The alarm on the fate of natural gas, partially returned after the reassurances of Vladimir Putin, closely affects the fate of the most energy-intensive sectors: chemicals, cements, foundries and all the capitals of top productions of made in Italy: the factories of ceramics, glass and paper. Sectors of weight for the entire Italian economy, with exports accounting for up to 65% of their turnover. In short, it is not just a matter of scarcity, but of costs as the president of Federacciai Alessandro Banzato pointed out at the annual meeting of entrepreneurs: "If the growth in prices continues as in the last period, it is a matter of days to evaluate whether and how stop the plants due to the excessive level of production costs". Or whether to proceed with the creation of checkerboard blocks for electric ovens that buy electricity avoiding peak times. 

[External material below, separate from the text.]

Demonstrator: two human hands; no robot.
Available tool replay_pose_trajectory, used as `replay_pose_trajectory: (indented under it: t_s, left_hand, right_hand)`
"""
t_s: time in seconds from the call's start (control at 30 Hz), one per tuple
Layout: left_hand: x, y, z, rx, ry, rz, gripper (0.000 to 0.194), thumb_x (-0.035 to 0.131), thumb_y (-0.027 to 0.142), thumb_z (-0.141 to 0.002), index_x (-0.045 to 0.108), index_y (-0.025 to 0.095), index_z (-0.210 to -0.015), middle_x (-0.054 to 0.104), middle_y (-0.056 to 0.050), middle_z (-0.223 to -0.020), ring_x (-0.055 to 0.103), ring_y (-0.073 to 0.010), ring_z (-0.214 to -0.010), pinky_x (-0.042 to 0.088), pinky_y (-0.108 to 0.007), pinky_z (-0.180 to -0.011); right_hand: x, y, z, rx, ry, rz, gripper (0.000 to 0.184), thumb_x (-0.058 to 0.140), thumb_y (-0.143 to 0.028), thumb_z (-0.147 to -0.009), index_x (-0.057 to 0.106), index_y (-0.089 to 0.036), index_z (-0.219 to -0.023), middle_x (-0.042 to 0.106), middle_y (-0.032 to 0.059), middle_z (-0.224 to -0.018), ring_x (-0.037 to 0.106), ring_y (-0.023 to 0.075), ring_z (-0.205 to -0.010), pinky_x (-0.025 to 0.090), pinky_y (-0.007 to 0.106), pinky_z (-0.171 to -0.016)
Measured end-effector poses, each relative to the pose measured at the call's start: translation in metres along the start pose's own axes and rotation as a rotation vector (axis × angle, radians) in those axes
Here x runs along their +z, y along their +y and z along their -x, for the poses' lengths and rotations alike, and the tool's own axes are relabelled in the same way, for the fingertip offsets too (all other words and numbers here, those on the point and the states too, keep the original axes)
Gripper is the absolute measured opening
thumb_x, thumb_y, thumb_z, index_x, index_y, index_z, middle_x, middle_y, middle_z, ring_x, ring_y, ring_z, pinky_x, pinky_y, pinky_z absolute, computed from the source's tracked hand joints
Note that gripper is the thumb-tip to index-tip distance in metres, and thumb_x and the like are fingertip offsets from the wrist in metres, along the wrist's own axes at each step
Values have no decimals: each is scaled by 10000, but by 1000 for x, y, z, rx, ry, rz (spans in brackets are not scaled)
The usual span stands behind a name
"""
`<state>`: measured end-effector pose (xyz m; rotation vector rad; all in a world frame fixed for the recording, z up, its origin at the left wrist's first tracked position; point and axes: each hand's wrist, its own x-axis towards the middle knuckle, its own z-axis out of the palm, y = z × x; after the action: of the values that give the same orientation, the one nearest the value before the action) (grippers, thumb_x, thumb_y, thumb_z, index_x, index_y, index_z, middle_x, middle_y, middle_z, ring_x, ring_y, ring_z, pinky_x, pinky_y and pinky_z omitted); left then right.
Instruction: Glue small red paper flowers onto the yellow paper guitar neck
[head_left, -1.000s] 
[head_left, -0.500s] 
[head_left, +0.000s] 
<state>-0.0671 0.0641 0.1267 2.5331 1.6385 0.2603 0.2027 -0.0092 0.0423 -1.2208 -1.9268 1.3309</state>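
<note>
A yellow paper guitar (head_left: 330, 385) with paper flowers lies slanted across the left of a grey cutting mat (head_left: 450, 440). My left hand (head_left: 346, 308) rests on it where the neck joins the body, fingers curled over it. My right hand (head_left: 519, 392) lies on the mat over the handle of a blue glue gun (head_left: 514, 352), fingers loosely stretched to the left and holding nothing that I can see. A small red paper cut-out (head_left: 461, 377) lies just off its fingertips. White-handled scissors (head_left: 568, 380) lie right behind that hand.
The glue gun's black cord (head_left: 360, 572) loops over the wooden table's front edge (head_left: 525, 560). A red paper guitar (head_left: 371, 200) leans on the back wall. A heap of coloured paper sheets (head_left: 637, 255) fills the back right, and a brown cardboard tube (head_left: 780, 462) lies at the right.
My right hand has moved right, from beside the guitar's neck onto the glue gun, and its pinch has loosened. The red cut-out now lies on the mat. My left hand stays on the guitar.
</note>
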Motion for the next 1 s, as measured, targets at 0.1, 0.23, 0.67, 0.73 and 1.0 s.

The rise of production costs and the scarcity effect confront central banks with an almost unprecedented situation in the last fifty years: rising inflation is not the result of an increase in demand, as feared, but of a offer shock. In other words, the increase in interest rates, effective medicine in the face of a boom in wages and consumption, risks damaging even more the production machine as well as damaging consumption. It is no coincidence that the US is running for cover on the energy front by opening the coffers of strategic reserves, while Spain has made a rapid about-turn on the taxes imposed on the "excess profits" of electricity companies. The therapy has already paid off: profit taking on oil and gas has taken off. Natural gas futures fell 3%, extending -10% on Wednesday. Unfortunately, however, it will be much more difficult in the short term to get the chips that European industries lack.